SIXTH AMENDMENT TO LOAN AND SECURITY AGREEMENT

This Sixth Amendment to Loan and Security Agreement (this “Amendment”) is entered into as of January 30, 2009, by and between COMERICA BANK (“Bank”) and SCIENTIFIC LEARNING CORPORATION (“Borrower”).

RECITALS

Borrower and Bank are parties to that certain Loan and Security Agreement dated as of January 15, 2004 (as amended from time to time, including by that certain First Amendment to Loan and Security Agreement dated as of September 29, 2004, that certain Second Amendment to Loan and Security Agreement dated as of December 2, 2005, that certain Third Amendment to Loan and Security Agreement dated as of September 5, 2006, that certain Fourth Amendment to Loan and Security Agreement dated as of June 5, 2007 and that certain Fifth Amendment to Loan and Security Agreement dated as of June 30, 2008, the “Agreement”).
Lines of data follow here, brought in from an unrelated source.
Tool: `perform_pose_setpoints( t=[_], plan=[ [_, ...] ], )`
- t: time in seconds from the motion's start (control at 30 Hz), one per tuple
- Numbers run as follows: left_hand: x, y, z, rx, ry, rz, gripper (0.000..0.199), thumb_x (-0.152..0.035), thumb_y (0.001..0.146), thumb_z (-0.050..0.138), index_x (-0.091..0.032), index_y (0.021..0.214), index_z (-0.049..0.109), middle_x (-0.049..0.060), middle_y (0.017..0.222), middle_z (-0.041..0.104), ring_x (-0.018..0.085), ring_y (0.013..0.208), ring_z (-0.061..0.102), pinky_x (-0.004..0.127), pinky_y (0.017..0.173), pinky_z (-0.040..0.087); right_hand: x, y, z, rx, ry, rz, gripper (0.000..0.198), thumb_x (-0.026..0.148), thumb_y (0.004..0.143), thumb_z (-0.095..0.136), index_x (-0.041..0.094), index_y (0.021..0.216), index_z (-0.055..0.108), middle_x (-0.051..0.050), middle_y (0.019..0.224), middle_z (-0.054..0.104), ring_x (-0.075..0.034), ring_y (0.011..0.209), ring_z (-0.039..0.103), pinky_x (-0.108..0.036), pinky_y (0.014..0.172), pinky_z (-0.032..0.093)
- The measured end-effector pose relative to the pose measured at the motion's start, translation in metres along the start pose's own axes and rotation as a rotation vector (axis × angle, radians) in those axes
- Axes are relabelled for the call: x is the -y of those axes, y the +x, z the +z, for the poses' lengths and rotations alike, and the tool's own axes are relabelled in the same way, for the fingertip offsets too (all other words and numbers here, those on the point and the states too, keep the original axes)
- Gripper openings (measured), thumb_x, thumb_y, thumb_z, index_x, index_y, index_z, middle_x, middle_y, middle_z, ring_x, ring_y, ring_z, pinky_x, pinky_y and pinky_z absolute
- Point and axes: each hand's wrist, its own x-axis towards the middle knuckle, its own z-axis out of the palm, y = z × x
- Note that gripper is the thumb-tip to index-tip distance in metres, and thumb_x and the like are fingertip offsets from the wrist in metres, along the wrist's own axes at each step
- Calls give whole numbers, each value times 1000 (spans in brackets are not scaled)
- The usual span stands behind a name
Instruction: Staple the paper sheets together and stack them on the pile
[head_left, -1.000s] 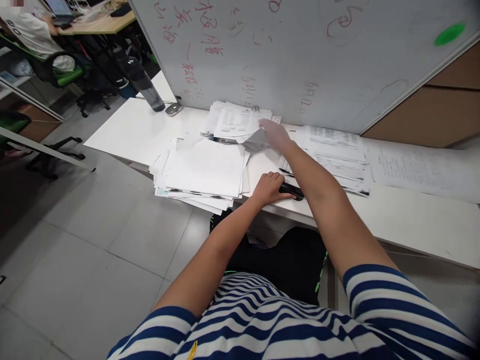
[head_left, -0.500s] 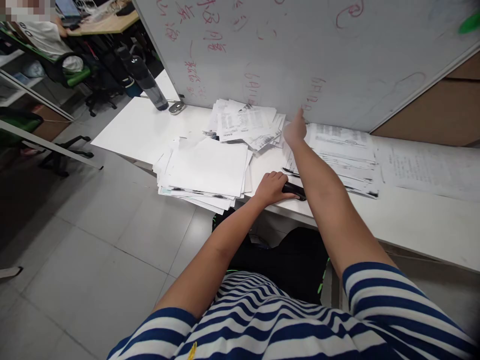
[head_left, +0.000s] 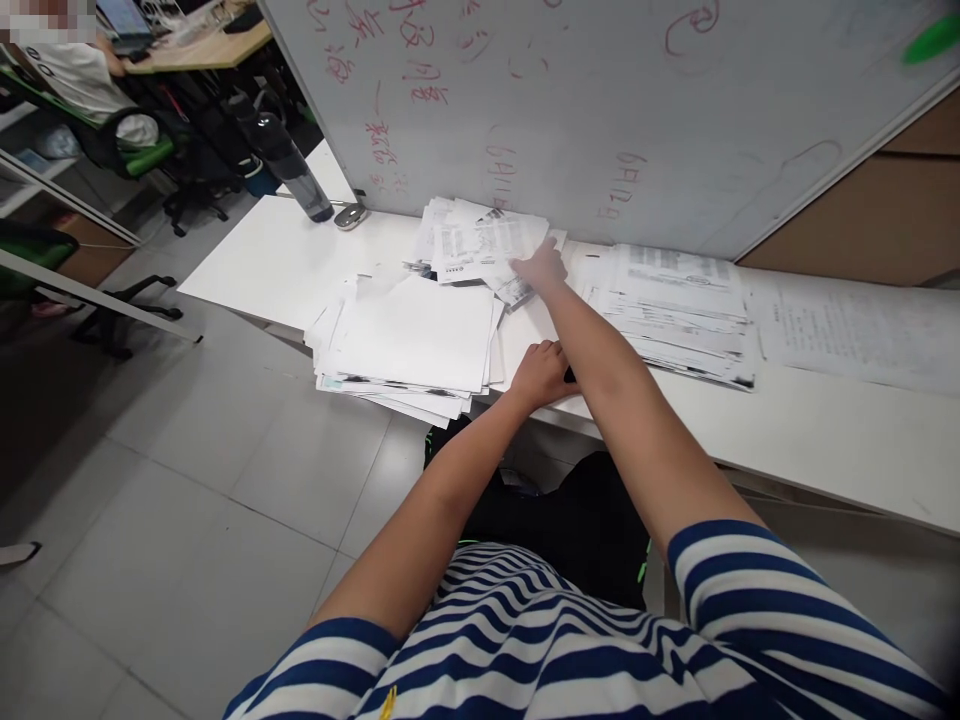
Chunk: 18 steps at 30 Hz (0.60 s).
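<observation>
My left hand [head_left: 541,375] rests at the table's front edge, its fingers wrapped over a black stapler [head_left: 570,375]. Most of the stapler is hidden behind my right forearm. Over the right edge of the loose printed sheets [head_left: 480,242] is my right hand [head_left: 543,266], fingers apart, thumb side towards the paper. Whether it touches the top sheet I cannot tell. A thick pile of papers with a blank top sheet [head_left: 412,330] lies left of my left hand, jutting past the table edge. To the right, printed papers [head_left: 675,300] lie in an overlapping stack.
A whiteboard [head_left: 555,120] with red handwriting stands behind the white table [head_left: 247,250]. A dark bottle [head_left: 292,165] and a computer mouse [head_left: 350,216] stand at the back left. Another printed sheet [head_left: 855,335] lies far right. A person [head_left: 79,85] sits at a desk beyond.
My right hand has moved left, from beside the right-hand stack to the loose printed sheets, and its fingers have spread. My left hand stays on the stapler, which my forearm now mostly covers.
</observation>
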Motion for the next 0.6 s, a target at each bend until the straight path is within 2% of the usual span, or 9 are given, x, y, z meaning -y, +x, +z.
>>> perform_pose_setpoints(
  t=[0.07, 0.17, 0.27, 0.33, 0.43, 0.53, 0.6],
  plan=[
    [0, 0, 1, -6, 2, 7, 35, -44, 90, 61, -14, 107, 66, 16, 103, 67, 31, 105, 58, 42, 85, 41, 3, 1, 1, 35, 24, 13, 76, 34, 76, 76, 8, 138, 41, -27, 134, 57, -38, 124, 57, -55, 104, 47],
    [0, 1, 1, -6, -6, 10, 40, -48, 89, 61, -13, 109, 67, 16, 103, 67, 31, 105, 59, 42, 85, 42, 5, 5, -1, 26, 83, -30, 53, 26, 81, 69, 10, 128, 52, -23, 126, 62, -38, 121, 60, -55, 103, 49],
    [0, 1, 0, 1, -20, -3, 48, -55, 86, 63, -13, 111, 66, 16, 107, 67, 32, 107, 59, 42, 87, 43, 7, 2, -5, -6, 349, -12, 38, 28, 88, 56, 16, 125, 54, -14, 109, 67, -33, 106, 68, -54, 90, 56],
    [0, 2, -2, 3, -27, -12, 51, -55, 85, 65, -13, 113, 65, 16, 110, 68, 32, 108, 59, 42, 87, 44, 8, -10, -8, 2, 607, 87, 36, 30, 92, 49, 20, 127, 51, -8, 98, 66, -28, 90, 72, -48, 76, 60],
    [0, 2, -2, -2, -54, -20, 48, -48, 85, 65, -12, 116, 65, 18, 115, 69, 34, 112, 60, 45, 90, 46, 10, -41, -10, 52, 896, 313, 32, 30, 94, 44, 24, 126, 46, -1, 86, 60, -21, 75, 70, -35, 61, 57],
    [1, 4, -4, -12, -110, -33, 43, -35, 88, 61, -14, 125, 61, 17, 129, 65, 34, 124, 56, 48, 100, 46, 10, -72, -7, 195, 972, 472, 24, 30, 96, 39, 23, 118, 47, 1, 77, 55, -17, 67, 62, -30, 57, 52],
    [2, 4, -4, -7, -136, -41, 43, -29, 88, 59, -17, 130, 58, 15, 138, 61, 34, 132, 51, 50, 109, 42, 8, -86, -4, 286, 927, 466, 23, 29, 97, 34, 19, 113, 48, 0, 71, 50, -18, 66, 57, -33, 59, 52]
  ],
)
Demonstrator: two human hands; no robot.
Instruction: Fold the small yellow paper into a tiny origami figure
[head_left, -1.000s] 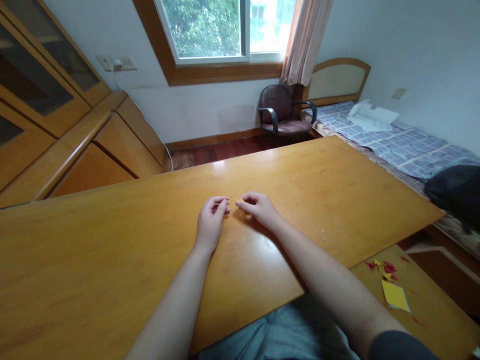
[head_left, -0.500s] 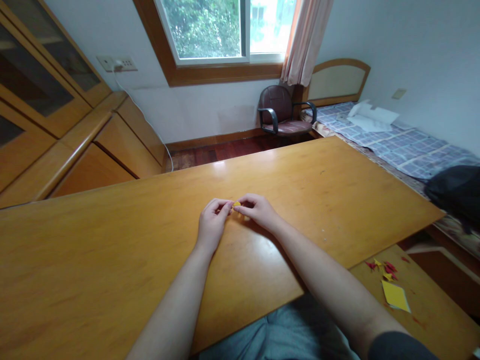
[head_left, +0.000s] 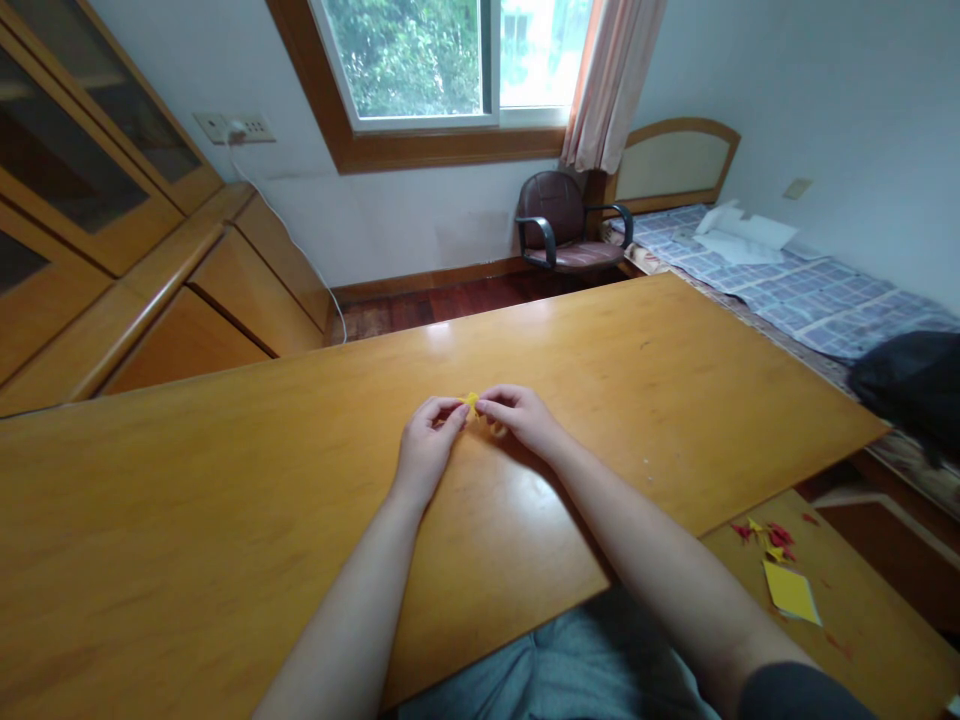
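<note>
A small folded piece of yellow paper (head_left: 472, 401) is held just above the wooden table (head_left: 225, 500), between my two hands. My left hand (head_left: 429, 440) pinches its left side with thumb and forefinger. On the other side, my right hand (head_left: 523, 418) grips it between thumb and fingertips. The fingers cover part of the paper, so its full shape cannot be made out.
On a lower surface at the right lie several small red and yellow folded paper pieces (head_left: 780, 537) and a yellow paper square (head_left: 792, 593). A brown armchair (head_left: 555, 220) stands beyond the table, beside a bed (head_left: 832, 290) with a black bag (head_left: 911, 390).
More of the yellow paper shows between my fingertips now. My right hand has shifted slightly up and to the right, while the left has hardly moved.
</note>
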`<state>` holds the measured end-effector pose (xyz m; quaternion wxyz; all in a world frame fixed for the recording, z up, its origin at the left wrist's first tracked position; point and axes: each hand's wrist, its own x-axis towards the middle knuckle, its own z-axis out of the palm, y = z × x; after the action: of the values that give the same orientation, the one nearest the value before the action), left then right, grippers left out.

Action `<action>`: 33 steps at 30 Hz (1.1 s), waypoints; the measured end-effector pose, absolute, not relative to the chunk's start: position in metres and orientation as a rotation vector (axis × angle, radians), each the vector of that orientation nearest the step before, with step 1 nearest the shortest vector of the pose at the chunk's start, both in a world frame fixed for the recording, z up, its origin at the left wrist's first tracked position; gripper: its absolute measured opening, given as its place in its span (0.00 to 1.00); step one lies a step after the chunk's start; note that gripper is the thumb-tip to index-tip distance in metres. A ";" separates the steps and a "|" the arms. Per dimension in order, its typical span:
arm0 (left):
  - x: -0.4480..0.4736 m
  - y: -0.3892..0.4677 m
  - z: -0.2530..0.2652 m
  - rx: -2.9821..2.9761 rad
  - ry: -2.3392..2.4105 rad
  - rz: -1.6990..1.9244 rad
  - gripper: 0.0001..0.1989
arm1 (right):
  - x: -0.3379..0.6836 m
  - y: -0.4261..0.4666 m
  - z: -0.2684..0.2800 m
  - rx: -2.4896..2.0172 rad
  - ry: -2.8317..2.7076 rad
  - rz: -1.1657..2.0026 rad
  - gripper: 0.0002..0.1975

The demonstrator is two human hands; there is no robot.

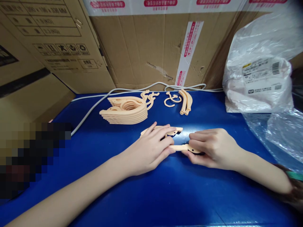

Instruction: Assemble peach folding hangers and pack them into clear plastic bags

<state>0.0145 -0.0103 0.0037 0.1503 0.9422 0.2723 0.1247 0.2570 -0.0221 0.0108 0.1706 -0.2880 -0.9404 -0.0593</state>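
I seem to be steadying a cream piece (179, 148) pinched between my left fingers (167, 152) and right fingers (199, 145), which calls for even pressure.

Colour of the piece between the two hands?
The piece is pale peach; shows in the head view, the only one.

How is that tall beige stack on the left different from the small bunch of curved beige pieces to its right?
The tall stack has many layers; the small bunch shows only a few pieces. The stack's layers bend around an opening, while the bunch's pieces are slim, gently curved strips. The stack spreads sideways; the bunch runs mostly front to back. Both are beige and rest on the blue tabletop.
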 end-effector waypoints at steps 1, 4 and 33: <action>0.014 -0.009 0.005 2.685 0.798 0.368 0.13 | 0.258 -0.022 0.011 -0.805 -2.681 -0.133 0.20; 0.011 -0.006 0.007 2.560 0.857 0.435 0.12 | 0.260 -0.022 0.013 -0.754 -2.705 0.010 0.18; 0.008 -0.001 0.001 2.474 1.025 0.697 0.15 | 0.265 -0.014 0.022 -0.998 -2.607 -0.340 0.21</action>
<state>0.0085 -0.0005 0.0006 0.1863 0.8784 0.3639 0.2477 0.2646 -0.0140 0.0221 0.1640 -0.3502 -0.9145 -0.1191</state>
The parties desire to amend the Agreement in accordance with the terms of this Amendment.

NOW, THEREFORE, the parties agree as follows:

1.           The following defined terms in Section 1.1 of the Agreement hereby are added, amended or restated as follows:

“LIBOR Addendum” means the Daily Adjusting LIBOR Addendum to Loan and Security Agreement attached hereto as Exhibit C.

 

“Revolving Maturity Date” means December 31, 2009.

 

“Sixth Amendment” means that certain Sixth Amendment to Loan and Security Agreement dated as of January 30, 2009.

 

2.         The last sentence in the defined term “Change of Control” in Section 1.1 of the Agreement hereby is amended and restated to read as follows:

“Notwithstanding the foregoing, the present holdings of, and any additional acquisition of, securities of the Borrower by Trigran Investments or any of its affiliates shall not constitute a Change of Control for purposes of this Agreement.”

 

3.  

Section 2.1(a)(i) of the Agreement hereby is amended and restated in its entirety to read as follows:

“(i)       Subject to and upon the terms and conditions of this Agreement (1) Borrower may request Advances in an aggregate outstanding amount not to exceed the Revolving Line, less any amounts outstanding under the Letter of Credit, and (2) amounts borrowed pursuant to this Section 2.1(a) may be repaid and reborrowed at any time prior to the Revolving Maturity Date, at which time all Advances under this Section 2.1(a) shall be immediately due and payable. Each Advance must be in an amount equal to or greater than the lesser of Five Hundred Thousand Dollars ($500,000) or the amount that has not yet been drawn under the Revolving Line (less any amounts outstanding under the Letter of Credit). Except as set forth in the LIBOR Addendum, Borrower may prepay any Advances without penalty or premium.”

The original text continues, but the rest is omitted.